AVWS has been associated with various underlying hematological diseases, most commonly lymphoproliferative disease: monoclonal gammopathies and myeloproliferative disorders . Three pathogenic mechanisms appear to govern the increased plasma clearance of VWF: (1) adsorption of VFW onto malignant cells or platelet, (2) increase of proteolysis due to high shear stress such as that in aortic stenosis, and (3) binding of VFW by antibodies that form circulating complexes. The latter may result from either autoantibody to Factor VIII/VWF or nonspecific antibodies that form complexes cleared by Fc bearing cells. There are multiple options for the treatment of AVWF  including DDAVP, recombinant Factor VIIa and Factor VIII concentrate, Amicar, and IVIG. Responses to DDAVP are variable, ranging between 21% for myeloproliferative disorders, 44% for lymphoproliferative diseases and others, and 75% for other neoplastic diseases. Disadvantages of other therapies include a short half-life for VWF containing concentrate and a higher chance of thrombosis in older patients with heart disease for recombinant Factor VIIa. Amicar may be useful as adjuvant therapy in patients with thrombocytopenia. IVIG increases VWF rapidly and is associated with a prolonged response, up to 100 days as seen in our patient, making it an attractive agent for autologous stem cell transplant. Clinical response to IVIG and increase Factor VIII implies an effective therapy even though VWF antigen and cofactor were not collected. Despite the lack of antimyeloma therapy on the AVWS following the 2nd transplant when patient was in CR, there is a possibility that the patient might have minimal residual disease that is not detected which may be the reason why AWVS is still present despite the hematological response. Further follow-up can decipher this in future.

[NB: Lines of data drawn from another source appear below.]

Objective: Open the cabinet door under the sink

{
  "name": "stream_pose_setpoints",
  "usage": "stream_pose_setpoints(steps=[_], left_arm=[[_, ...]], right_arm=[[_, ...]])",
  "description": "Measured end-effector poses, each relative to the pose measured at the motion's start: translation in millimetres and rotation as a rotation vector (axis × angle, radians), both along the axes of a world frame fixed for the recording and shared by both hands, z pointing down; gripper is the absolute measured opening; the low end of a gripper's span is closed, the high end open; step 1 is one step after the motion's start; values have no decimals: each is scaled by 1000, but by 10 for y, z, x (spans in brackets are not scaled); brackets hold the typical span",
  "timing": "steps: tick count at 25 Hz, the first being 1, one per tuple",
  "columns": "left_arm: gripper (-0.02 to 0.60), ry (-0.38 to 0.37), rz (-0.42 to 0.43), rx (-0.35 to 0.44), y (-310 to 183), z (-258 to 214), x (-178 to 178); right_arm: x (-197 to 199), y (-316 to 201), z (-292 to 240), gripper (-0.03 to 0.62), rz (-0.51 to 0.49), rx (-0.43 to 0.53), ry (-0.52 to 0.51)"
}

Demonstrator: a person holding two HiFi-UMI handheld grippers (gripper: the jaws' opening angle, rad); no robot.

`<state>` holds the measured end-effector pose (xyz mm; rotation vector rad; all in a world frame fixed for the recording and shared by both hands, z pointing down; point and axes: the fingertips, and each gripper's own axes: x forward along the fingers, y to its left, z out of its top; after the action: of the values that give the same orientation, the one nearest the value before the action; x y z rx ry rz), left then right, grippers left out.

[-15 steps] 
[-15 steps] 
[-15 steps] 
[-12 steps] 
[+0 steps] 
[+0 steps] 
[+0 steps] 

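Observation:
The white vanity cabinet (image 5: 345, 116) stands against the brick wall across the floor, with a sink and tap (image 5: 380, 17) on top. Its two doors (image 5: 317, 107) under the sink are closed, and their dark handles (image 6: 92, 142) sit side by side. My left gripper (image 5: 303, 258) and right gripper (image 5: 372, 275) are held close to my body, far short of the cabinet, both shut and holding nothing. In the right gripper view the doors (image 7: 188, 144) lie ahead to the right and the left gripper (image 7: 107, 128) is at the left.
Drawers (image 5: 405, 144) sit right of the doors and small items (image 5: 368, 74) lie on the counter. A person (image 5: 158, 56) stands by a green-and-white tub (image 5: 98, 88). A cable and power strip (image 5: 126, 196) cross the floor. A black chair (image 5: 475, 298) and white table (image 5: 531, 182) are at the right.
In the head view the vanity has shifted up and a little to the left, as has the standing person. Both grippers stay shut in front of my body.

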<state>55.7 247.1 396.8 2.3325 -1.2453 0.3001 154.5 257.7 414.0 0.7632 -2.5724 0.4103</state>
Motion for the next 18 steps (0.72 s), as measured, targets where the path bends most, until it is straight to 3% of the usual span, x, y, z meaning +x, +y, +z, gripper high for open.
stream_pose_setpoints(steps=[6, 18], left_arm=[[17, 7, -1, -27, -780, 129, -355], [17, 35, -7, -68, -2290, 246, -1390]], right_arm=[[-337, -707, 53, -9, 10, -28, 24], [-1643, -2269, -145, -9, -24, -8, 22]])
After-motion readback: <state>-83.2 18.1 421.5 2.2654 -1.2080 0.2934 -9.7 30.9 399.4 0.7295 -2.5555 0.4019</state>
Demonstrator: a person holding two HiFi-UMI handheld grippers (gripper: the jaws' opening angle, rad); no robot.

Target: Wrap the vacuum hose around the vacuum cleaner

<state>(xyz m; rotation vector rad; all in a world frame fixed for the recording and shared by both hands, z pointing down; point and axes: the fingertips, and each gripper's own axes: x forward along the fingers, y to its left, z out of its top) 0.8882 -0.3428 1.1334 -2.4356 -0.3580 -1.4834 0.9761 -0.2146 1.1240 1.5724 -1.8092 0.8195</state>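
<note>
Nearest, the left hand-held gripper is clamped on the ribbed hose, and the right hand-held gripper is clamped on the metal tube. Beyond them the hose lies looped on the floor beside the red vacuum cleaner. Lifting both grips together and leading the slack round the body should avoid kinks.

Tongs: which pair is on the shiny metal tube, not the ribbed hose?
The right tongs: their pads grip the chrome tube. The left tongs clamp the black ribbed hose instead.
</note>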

Our patient displayed the clinical and lab manifestations of AVWS even when he is in partial remission prior to transplant. He experienced further tumor reduction with high dose melphalan and ASCT twice, which may have extended the period in which he had normal Factor VIII levels beyond what might be predicted for IVIG therapy alone. In any case, IVIG appeared to be an effective approach in preventing bleeding associated with AVWFS during the periods of thrombocytopenia in two separate autologous stem cell transplants.
Conflict of Interests
The authors declare that there is no conflict of interests regarding the publication of this paper.